Department of Urology, Graduate School of Biomedical and Health Sciences Hiroshima University, 1-2-3, Kasumi Minami-ku, Hiroshima, 734-8551, Japan.
Department of Urology, Kobe University Graduate School of Medicine, Kusunoki-cho, Chuo-ku, Kobe, Hyogo, 657-0017, Japan.
Int J Clin Oncol. 2024 Oct;29(10):1548-1556. doi: 10.1007/s10147-024-02599-9. Epub 2024 Aug 7.
This study aimed to compare the efficacy of robot-assisted partial nephrectomy for completely endophytic renal tumors with the reported outcomes of conventional laparoscopic partial nephrectomy and investigate the transition of renal function after robot-assisted partial nephrectomy.

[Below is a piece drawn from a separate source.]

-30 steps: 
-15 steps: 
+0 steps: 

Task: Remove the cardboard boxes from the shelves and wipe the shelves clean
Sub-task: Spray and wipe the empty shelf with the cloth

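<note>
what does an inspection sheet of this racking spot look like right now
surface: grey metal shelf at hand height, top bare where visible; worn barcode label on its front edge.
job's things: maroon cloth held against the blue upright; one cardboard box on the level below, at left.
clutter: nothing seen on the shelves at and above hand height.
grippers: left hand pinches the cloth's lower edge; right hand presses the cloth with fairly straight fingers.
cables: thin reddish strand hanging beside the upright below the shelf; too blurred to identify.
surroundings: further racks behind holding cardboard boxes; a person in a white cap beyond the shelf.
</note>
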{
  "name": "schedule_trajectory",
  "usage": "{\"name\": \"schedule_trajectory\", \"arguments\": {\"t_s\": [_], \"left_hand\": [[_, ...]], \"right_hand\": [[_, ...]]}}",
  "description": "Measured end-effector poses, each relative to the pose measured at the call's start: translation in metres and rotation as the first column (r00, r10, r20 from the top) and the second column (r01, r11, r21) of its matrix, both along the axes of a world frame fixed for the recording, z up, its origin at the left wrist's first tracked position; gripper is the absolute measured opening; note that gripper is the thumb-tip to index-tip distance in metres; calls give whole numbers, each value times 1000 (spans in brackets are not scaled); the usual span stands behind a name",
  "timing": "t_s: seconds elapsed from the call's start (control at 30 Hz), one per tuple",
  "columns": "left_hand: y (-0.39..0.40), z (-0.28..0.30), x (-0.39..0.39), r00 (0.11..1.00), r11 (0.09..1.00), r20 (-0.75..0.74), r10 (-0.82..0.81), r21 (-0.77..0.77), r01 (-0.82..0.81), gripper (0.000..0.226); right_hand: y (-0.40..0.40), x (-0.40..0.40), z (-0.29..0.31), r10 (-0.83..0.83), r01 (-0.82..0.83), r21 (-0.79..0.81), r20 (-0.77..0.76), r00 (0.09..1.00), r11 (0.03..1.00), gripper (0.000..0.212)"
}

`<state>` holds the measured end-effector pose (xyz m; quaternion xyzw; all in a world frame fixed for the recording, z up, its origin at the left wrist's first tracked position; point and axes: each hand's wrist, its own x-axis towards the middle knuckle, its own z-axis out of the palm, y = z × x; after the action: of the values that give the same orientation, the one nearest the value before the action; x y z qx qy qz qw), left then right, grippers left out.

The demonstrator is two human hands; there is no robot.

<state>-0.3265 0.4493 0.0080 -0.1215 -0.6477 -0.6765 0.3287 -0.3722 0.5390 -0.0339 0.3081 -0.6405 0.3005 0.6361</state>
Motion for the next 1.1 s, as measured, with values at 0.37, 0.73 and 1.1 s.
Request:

We conducted a prospective, multicenter, single-arm, open-label trial across 17 academic centers in Japan. Patients with endophytic renal tumors classified as cT1, cN0, cM0 were included and underwent robot-assisted partial nephrectomy. We defined two primary outcomes to assess functional and oncological aspects of the procedure, which were represented by the warm ischemic time and positive surgical margin, respectively. Comparisons were made using control values previously reported in laparoscopic partial nephrectomy studies. In the historical control group, the warm ischemia time was 25.2, and the positive surgical margin was 13%.
Our per-protocol analysis included 98 participants. The mean warm ischemic time was 20.3 min (99% confidence interval 18.3-22.3; p < 0.0001 vs. 25.2). None of the 98 participants had a positive surgical margin (99% confidence interval 0-5.3%; p < 0.0001 vs. 13.0%). The renal function ratio of eGFR before and after protocol treatment multiplied by splits was 0.70 (95% confidence interval: 0.66-0.75). Factors such as preoperative eGFR, resected weight, and warm ischemic time influenced the functional loss of the partially nephrectomized kidney after robot-assisted partial nephrectomy.
Robot-assisted partial nephrectomy for completely endophytic renal tumors offers a shorter warm ischemia time and comparable positive surgical margin rate compared with conventional laparoscopic partial nephrectomy.
本研究旨在比较机器人辅助部分肾切除术治疗完全内生性肾肿瘤的疗效与传统腹腔镜部分肾切除术的报道结果,并探讨机器人辅助部分肾切除术后肾功能的变化。
我们在日本的 17 个学术中心进行了一项前瞻性、多中心、单臂、开放标签的试验。纳入内生性肾肿瘤 cT1、cN0、cM0 患者,行机器人辅助部分肾切除术。我们定义了两个主要结局来评估手术的功能和肿瘤学方面,分别代表热缺血时间和阳性手术切缘。比较使用腹腔镜部分肾切除术研究中报告的对照值。在历史对照组中,热缺血时间为 25.2,阳性手术切缘为 13%。
我们的方案分析包括 98 名参与者。平均热缺血时间为 20.3 分钟(99%置信区间为 18.3-22.3;p<0.0001 与 25.2 相比)。98 名参与者中均无阳性手术切缘(99%置信区间为 0-5.3%;p<0.0001 与 13.0%相比)。协议治疗前后 eGFR 的比值乘以劈开的肾单位为 0.70(95%置信区间:0.66-0.75)。术前 eGFR、切除重量和热缺血时间等因素影响机器人辅助部分肾切除术后部分肾切除肾脏的功能丧失。
与传统腹腔镜部分肾切除术相比,机器人辅助部分肾切除术治疗完全内生性肾肿瘤可缩短热缺血时间,且阳性手术切缘率相当。